Van Dick, Eros e Psyche
Tradicionalmente, a paixão erótica é observada como inimiga da experiência espiritual, como um obstáculo ao caminho que cabe aos viandantes. No entanto, é possível que o problema não esteja em Eros, no amor erótico, mas no pathos, no estado de captura e de cativeiro em que os amantes permanecem presos pela paixão, pelo estado de passividade a que ficam sujeitos. Essa passividade é o contrário da livre actividade do espírito, aquele que sopra onde quer. A passividade da paixão impede que os amantes percebam a própria experiência erótica para além da corporalidade e da materialidade dada pela sensibilidade. A generalidade dos que se amam aproximam-se, num primeiro momento, por uma afecção física. Um corpo é tocado por outro corpo, em congruência com os desígnios biológicos da espécie. Raramente, este patamar é ultrapassado. Daí, por exemplo, a moralização da sexualidade feita pelas religiões, concomitante à sua sacralização. No entanto, não é um destino que o amor erótico fique encerrado na dimensão da passividade passional, passe a redundância. Ele pode ser uma via de acesso à experiência espiritual, à quebra da pura imanência dos sujeitos, à experiência da transcendência.
E a experiência contrária?
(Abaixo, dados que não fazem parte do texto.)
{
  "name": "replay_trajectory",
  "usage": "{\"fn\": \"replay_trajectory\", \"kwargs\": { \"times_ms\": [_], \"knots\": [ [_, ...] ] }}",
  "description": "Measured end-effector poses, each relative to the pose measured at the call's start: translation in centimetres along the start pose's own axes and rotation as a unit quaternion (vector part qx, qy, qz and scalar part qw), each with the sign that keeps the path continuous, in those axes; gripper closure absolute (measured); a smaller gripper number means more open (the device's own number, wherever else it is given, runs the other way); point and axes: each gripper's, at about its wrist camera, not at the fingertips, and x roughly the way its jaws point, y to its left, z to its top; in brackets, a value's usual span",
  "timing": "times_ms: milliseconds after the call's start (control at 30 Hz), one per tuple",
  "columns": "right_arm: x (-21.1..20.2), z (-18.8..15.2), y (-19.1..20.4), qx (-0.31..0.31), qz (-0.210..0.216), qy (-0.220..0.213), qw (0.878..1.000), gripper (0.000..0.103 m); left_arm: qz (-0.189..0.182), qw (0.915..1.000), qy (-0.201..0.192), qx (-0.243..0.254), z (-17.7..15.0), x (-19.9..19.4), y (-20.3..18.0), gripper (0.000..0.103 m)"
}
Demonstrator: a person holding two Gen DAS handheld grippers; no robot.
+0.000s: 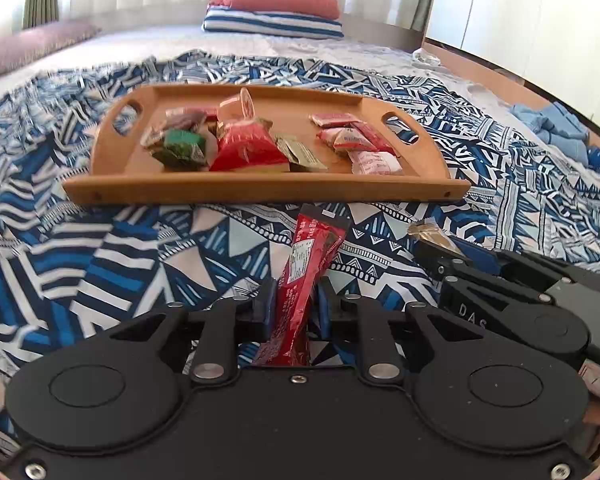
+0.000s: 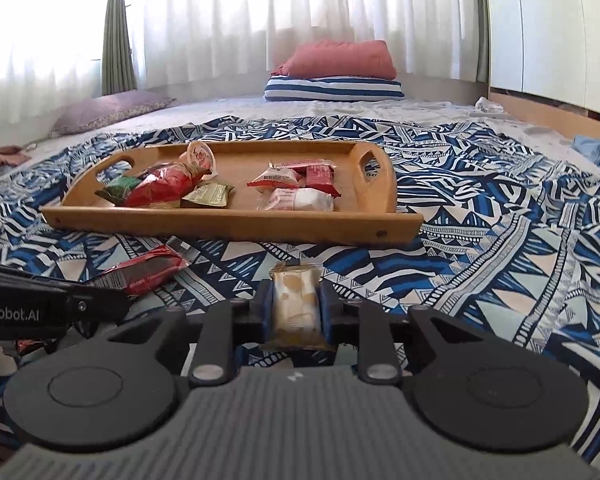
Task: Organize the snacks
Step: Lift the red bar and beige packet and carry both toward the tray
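My left gripper (image 1: 296, 306) is shut on a long red snack bar (image 1: 312, 264) that points toward the wooden tray (image 1: 260, 190). My right gripper (image 2: 295, 306) is shut on a beige snack packet (image 2: 294, 300), just in front of the tray (image 2: 236, 222). The tray holds several snacks: a green packet (image 1: 180, 148), a big red bag (image 1: 246, 146), an olive packet (image 1: 302, 154) on its left half, and red and white packets (image 1: 356, 142) on its right half. The right gripper with the beige packet (image 1: 432, 234) shows at the right in the left wrist view. The red bar (image 2: 148, 270) shows at the left in the right wrist view.
Everything lies on a bed with a blue, white patterned blanket (image 2: 500, 220). A red pillow on a striped pillow (image 2: 336, 76) and a purple cushion (image 2: 108, 110) lie at the far end. Blue cloth (image 1: 556, 126) lies at the right edge by a wooden bed frame.
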Motion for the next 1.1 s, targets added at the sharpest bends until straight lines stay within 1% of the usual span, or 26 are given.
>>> {"fn": "replay_trajectory", "kwargs": {
  "times_ms": [133, 500, 600, 767, 867, 1100],
  "knots": [
    [-0.5, 0.1, 0.0, 0.003, 0.002, 0.002, 1.0, 0.076, 0.004, 0.9999, -0.008, 0.007, 0.1, -0.8, 0.0, 0.083],
    [-2.1, 0.9, 0.2, 0.021, 0.003, 0.0, 1.0, 0.076, 0.031, 0.9994, -0.003, -0.016, 0.4, -1.9, 1.4, 0.083],
    [-2.5, 1.2, 0.3, 0.027, 0.007, -0.003, 1.0, 0.076, 0.038, 0.999, -0.008, -0.022, 0.4, -2.4, 1.8, 0.083],
    [-2.9, 1.7, 0.8, 0.021, 0.01, -0.006, 1.0, 0.076, 0.047, 0.9983, -0.012, -0.031, 0.5, -3.1, 2.3, 0.083],
    [-3.3, 2.0, 1.1, 0.022, 0.013, -0.011, 1.0, 0.075, 0.06, 0.9974, -0.013, -0.039, 0.4, -3.6, 2.3, 0.083],
    [-3.7, 2.5, 1.6, 0.018, 0.016, -0.015, 1.0, 0.075, 0.053, 0.9977, -0.018, -0.038, 0.2, -4.1, 2.0, 0.083]
  ]
}}
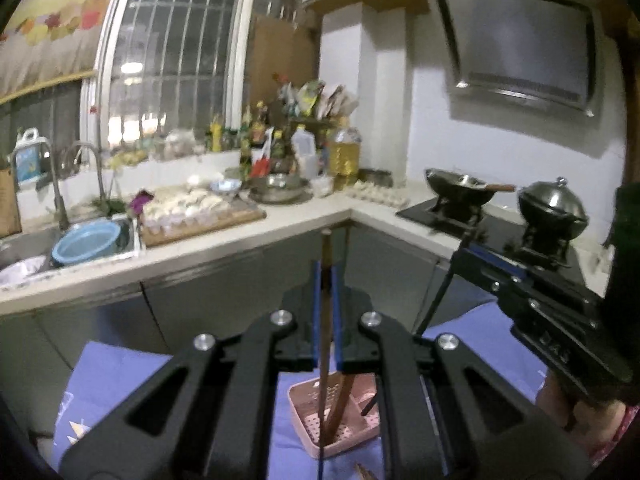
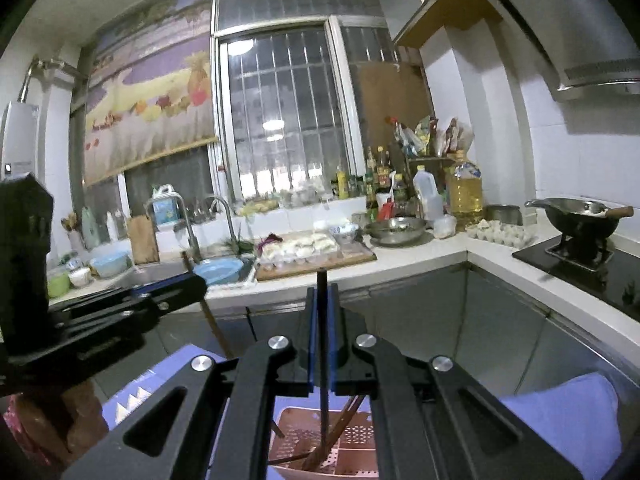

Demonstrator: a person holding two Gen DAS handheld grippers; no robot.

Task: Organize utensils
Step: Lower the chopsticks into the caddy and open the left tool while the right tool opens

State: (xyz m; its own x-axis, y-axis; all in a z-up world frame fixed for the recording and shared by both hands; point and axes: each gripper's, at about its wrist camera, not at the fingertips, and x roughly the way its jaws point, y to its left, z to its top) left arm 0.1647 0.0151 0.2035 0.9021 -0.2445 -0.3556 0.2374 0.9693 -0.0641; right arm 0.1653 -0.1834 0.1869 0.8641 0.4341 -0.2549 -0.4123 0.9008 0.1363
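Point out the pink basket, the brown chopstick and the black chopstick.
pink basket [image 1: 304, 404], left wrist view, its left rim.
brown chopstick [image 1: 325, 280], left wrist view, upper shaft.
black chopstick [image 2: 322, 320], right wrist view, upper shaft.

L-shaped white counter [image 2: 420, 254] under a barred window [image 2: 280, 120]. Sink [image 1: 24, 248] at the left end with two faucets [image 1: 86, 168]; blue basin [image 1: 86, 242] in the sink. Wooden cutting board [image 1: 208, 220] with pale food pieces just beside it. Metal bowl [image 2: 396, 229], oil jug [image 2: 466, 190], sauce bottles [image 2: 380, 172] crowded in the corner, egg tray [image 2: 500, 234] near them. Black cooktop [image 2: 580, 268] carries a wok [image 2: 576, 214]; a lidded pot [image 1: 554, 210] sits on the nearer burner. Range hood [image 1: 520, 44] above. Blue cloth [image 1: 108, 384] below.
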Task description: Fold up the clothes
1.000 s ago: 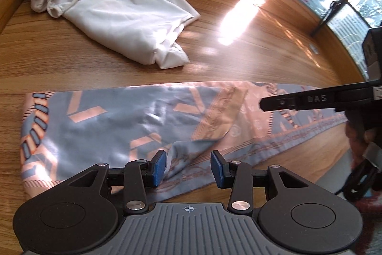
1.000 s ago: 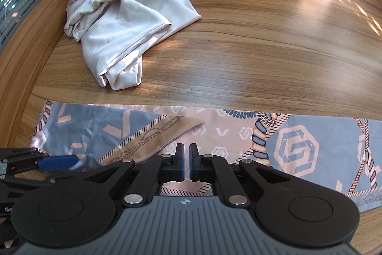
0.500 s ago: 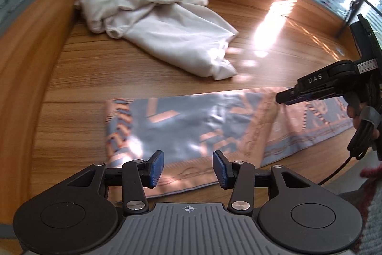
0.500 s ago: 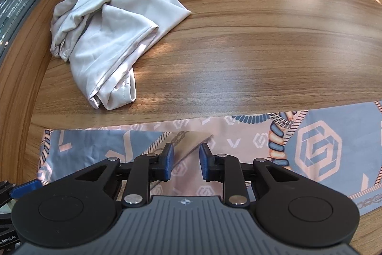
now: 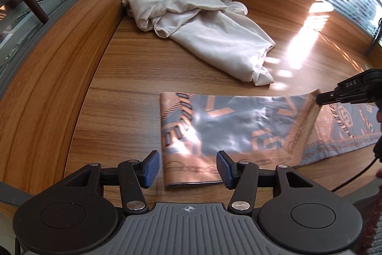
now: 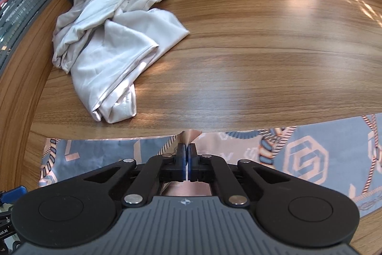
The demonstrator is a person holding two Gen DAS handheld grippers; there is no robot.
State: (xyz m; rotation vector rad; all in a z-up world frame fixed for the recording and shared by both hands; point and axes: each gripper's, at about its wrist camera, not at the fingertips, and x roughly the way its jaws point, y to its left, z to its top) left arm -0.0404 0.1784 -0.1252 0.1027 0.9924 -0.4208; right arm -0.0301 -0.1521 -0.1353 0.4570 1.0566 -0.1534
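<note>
A blue-grey and peach patterned scarf (image 5: 238, 126) lies on the wooden table (image 5: 133, 92), its left part folded over onto itself. My left gripper (image 5: 187, 170) hovers over the near left corner of that fold. Its jaws are opening; the cloth lies below the gap and the pads do not press on it. My right gripper (image 6: 186, 152) is shut on a peach corner (image 6: 191, 135) of the scarf (image 6: 303, 159) and holds it slightly off the table. In the left wrist view the right gripper (image 5: 320, 98) pinches the flap's far right corner.
A crumpled cream garment (image 5: 203, 23) lies at the back left of the table, also in the right wrist view as the cream garment (image 6: 112, 47). A raised wooden rim (image 5: 59, 59) and striped glass panels bound the left and back. Bright sun patches (image 5: 300, 51) fall on the right.
My left gripper let the scarf go, drew back leftward and spread its jaws wider. My right gripper opened, then shut on the flap's corner and lifted it.
</note>
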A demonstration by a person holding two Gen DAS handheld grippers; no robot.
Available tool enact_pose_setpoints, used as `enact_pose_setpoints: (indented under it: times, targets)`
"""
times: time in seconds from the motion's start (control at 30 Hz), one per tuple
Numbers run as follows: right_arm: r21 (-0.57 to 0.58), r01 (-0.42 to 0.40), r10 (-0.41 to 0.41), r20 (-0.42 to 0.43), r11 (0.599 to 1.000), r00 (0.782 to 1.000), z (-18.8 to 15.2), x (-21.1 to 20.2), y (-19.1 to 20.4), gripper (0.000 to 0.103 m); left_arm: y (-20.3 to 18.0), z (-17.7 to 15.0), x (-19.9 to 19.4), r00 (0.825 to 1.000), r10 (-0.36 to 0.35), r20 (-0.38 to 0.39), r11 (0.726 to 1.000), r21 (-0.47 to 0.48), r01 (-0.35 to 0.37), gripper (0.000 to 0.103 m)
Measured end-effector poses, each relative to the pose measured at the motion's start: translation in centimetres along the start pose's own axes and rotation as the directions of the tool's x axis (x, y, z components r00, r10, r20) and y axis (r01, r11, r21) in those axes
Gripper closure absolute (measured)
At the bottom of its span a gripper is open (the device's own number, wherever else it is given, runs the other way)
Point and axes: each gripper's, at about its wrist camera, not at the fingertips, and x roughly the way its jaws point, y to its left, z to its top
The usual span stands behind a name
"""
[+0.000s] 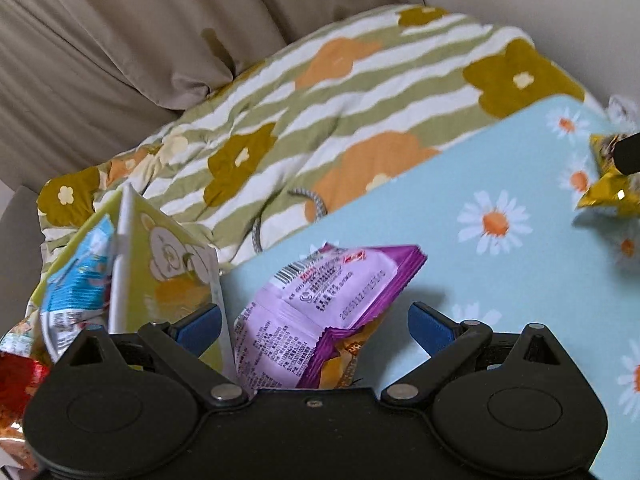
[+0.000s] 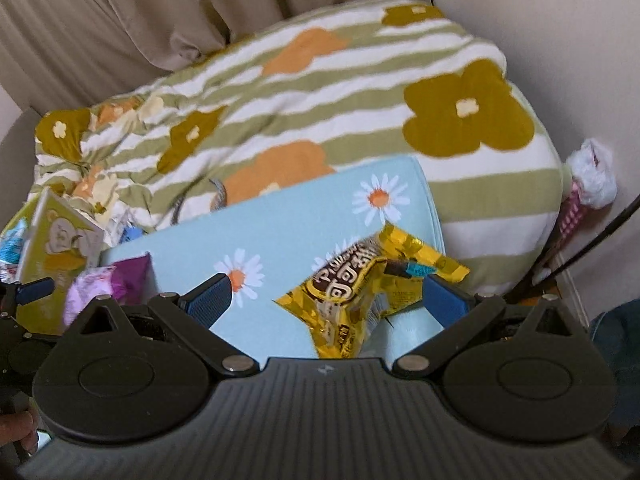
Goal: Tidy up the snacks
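A purple snack packet (image 1: 320,312) lies tilted on the light blue daisy table (image 1: 480,280), between the spread fingers of my open left gripper (image 1: 316,328). To its left stands a yellow-green bear box (image 1: 168,276) with a blue packet (image 1: 76,280) and a red packet (image 1: 16,376) inside. In the right wrist view a crumpled gold snack packet (image 2: 360,288) sits between the wide-apart fingers of my open right gripper (image 2: 328,300), its corner by the right pad. The purple packet (image 2: 112,284) and the box (image 2: 60,248) show at the left.
A green-striped floral quilt (image 1: 320,120) is heaped behind the table, with a grey cord (image 1: 260,224) on it. A beige curtain (image 1: 120,40) hangs behind. A pink and white fluffy object (image 2: 592,176) and a black cable (image 2: 600,240) are by the right wall.
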Motion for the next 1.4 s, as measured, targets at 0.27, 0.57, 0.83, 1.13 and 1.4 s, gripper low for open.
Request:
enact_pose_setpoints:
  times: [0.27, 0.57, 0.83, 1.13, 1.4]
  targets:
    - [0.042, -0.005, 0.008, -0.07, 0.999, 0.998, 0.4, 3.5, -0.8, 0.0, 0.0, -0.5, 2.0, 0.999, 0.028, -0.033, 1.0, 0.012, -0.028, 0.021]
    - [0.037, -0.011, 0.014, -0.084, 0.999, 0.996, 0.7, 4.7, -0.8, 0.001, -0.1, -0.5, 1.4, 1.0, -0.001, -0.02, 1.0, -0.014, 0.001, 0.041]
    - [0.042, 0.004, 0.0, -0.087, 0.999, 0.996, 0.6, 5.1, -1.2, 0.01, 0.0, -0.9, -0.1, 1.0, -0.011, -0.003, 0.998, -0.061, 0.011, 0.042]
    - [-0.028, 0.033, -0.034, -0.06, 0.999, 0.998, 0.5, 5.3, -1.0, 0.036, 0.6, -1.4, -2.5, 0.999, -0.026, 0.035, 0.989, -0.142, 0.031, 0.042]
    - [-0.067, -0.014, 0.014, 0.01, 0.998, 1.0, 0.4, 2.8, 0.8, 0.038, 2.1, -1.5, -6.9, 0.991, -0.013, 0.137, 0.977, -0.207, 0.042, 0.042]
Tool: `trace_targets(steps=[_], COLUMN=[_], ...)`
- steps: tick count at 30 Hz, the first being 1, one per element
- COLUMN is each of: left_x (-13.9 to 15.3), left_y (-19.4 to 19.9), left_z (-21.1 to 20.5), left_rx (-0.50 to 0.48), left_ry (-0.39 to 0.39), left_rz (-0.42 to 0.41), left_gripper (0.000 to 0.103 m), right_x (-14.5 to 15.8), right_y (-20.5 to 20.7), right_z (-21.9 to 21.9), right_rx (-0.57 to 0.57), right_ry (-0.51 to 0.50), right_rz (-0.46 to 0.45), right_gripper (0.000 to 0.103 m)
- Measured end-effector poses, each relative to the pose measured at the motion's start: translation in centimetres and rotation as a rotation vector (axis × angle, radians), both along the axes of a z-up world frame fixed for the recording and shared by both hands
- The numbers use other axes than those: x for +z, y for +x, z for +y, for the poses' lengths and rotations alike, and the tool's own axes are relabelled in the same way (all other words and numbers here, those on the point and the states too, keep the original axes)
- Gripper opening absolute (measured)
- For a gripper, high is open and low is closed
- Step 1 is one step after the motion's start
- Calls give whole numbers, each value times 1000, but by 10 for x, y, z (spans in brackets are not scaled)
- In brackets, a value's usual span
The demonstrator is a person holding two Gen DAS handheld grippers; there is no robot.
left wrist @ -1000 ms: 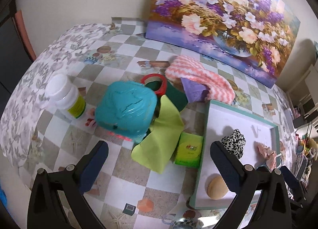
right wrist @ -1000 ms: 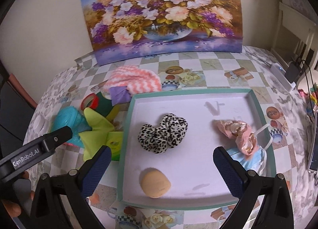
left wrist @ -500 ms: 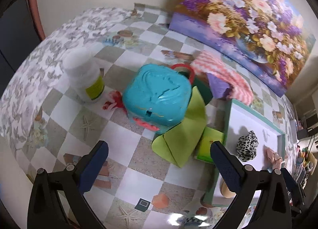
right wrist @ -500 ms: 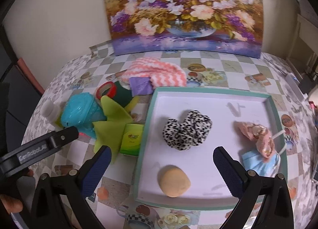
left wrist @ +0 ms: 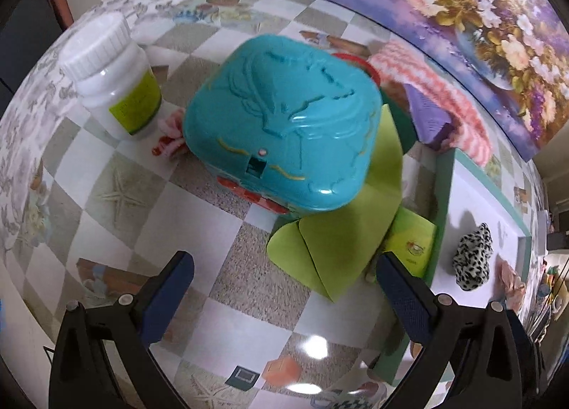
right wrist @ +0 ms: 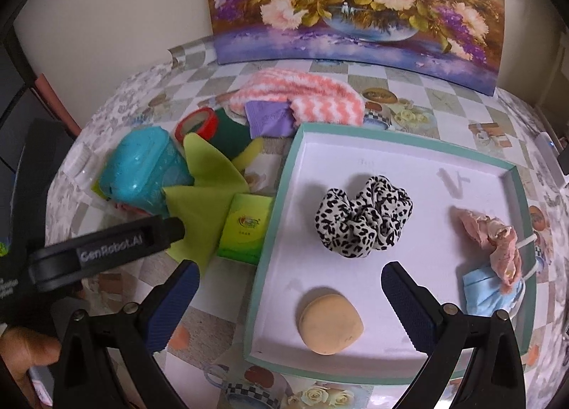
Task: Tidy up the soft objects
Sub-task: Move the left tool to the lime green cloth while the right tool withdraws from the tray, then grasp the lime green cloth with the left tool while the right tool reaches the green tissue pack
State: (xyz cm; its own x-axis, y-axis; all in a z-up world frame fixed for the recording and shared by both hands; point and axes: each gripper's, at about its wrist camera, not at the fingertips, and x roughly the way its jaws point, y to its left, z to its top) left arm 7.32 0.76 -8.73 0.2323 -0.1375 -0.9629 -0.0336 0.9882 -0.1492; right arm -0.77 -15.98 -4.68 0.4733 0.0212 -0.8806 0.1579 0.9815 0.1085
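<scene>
Both the left gripper (left wrist: 284,288) and right gripper (right wrist: 286,290) hover with jaws spread, empty.

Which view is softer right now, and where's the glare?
Left wrist: motion-blurred on the teal box and painting; white ceiling-light glare on the glossy tablecloth between the open fingers. Right wrist: sharper, leopard scrunchie crisp in the tray, no strong glare. Both show heavy fisheye curvature and dark corner vignetting.
</scene>
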Motion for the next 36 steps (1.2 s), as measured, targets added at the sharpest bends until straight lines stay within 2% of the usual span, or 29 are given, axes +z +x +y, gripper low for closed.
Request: trace_targets(steps=[8, 12, 17, 20, 22, 23, 25, 27, 36], left_x=[-19, -29, -33, -30, -30, -30, -28, -28, -35], left_y=[4, 4, 2, 0, -2, -3, -4, -5, -13], left_z=[-12, -17, -24, -34, -46, -50, -57, -59, -39], left_rx=[-27, -44, -83, -121, -153, -168, -202, -207, -156], left_ry=[44, 54, 96, 100, 101, 104, 104, 70, -74], left_rz=[22, 35, 14, -4, -14, -17, -22, -11, 37], left_gripper=[102, 92, 84, 65, 47, 42, 18, 9, 4], right_x=[-4, -4, -4, -4, -4, -4, -4, -4, -6], right_y=[1, 0, 0, 0, 0, 0, 0, 1, 0], right_z=[-4, -7, -9, -10, -10, -11, -11, -11, -12], right_rx=[-8, -19, -28, -32, -34, -34, -33, -33, -33], right_ry=[-32, -28, -28, -29, -29, -29, -29, -29, -14], right_rz=[24, 25, 28, 30, 30, 30, 31, 31, 30], right_gripper=[103, 103, 103, 103, 103, 103, 103, 103, 103])
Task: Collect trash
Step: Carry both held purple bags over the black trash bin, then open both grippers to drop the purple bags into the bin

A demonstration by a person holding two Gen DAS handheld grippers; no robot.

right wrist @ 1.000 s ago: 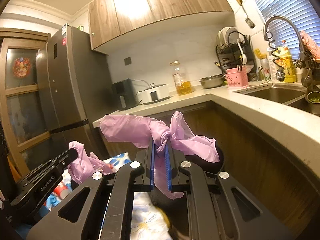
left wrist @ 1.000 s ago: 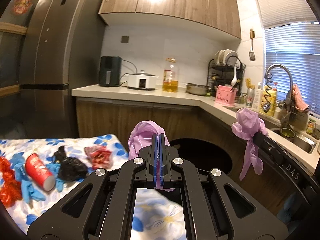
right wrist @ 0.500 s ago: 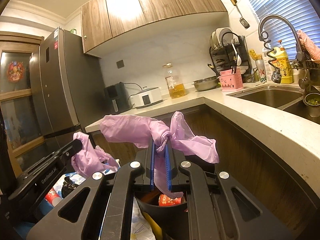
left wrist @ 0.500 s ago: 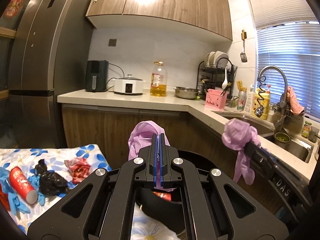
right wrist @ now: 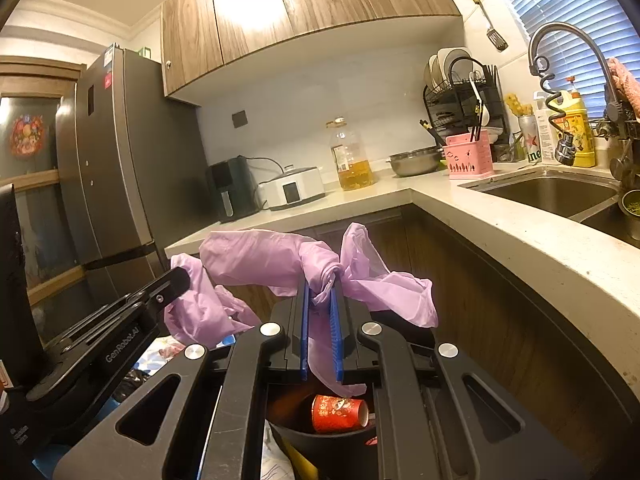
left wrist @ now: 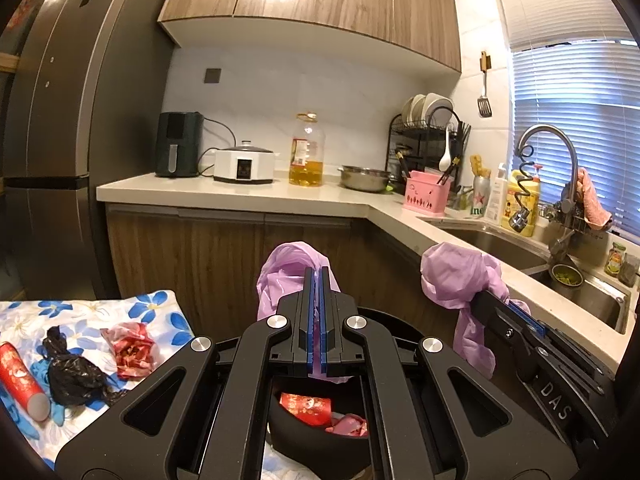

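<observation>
My left gripper is shut on a crumpled purple glove that bulges above its fingertips. To its right, my right gripper is shut on a second purple glove, whose ends hang either side of the blue pads. Both grippers hang over a black bin; inside it lie a red cup and pink scraps. In the right wrist view the left gripper sits at the left with its glove, above the bin and the cup.
On the flowered tablecloth at the left lie a red cup, a black bag, a red wrapper and a blue glove. Counter and cabinets stand behind, the sink at the right, the fridge at the left.
Both grippers have shifted right, off the table's edge and over the bin, carrying their gloves. The bin's inside with the red cup has come into view. Neither grip has changed.
</observation>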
Será possível que aqueles que se atraíram, numa primeira hora, pelo espírito e façam a experiência de uma comunhão espiritual e da transcendência materializem esse seu amor no amor erótico, na experiência dos corpos? Caberia interrogar se esses corpos são corpos idênticos aos daqueles que apenas vivem da atracção física. A perspectiva de quem olha não alterá a natureza daquilo que é olhado? A erotização do espírito poderá ser vista como uma queda, mas também pode ser compreendida como a descida do espírito sobre a carne e um processo de espiritualização desta. Desse ponto de vista, o amor erótico será assumido, à partida, como fazendo parte de uma experiência global dos estados múltiplos do ser, onde o perigo de os amantes ficarem encerrados na paixão e na passividade será muito menor do que no primeiro caso. Tudo, no amor, faria então parte do caminho do espírito. Mais, a própria cisão entre corpo e espírito perderia sentido, não havendo mais que um ser que passa por múltiplos estados existenciais.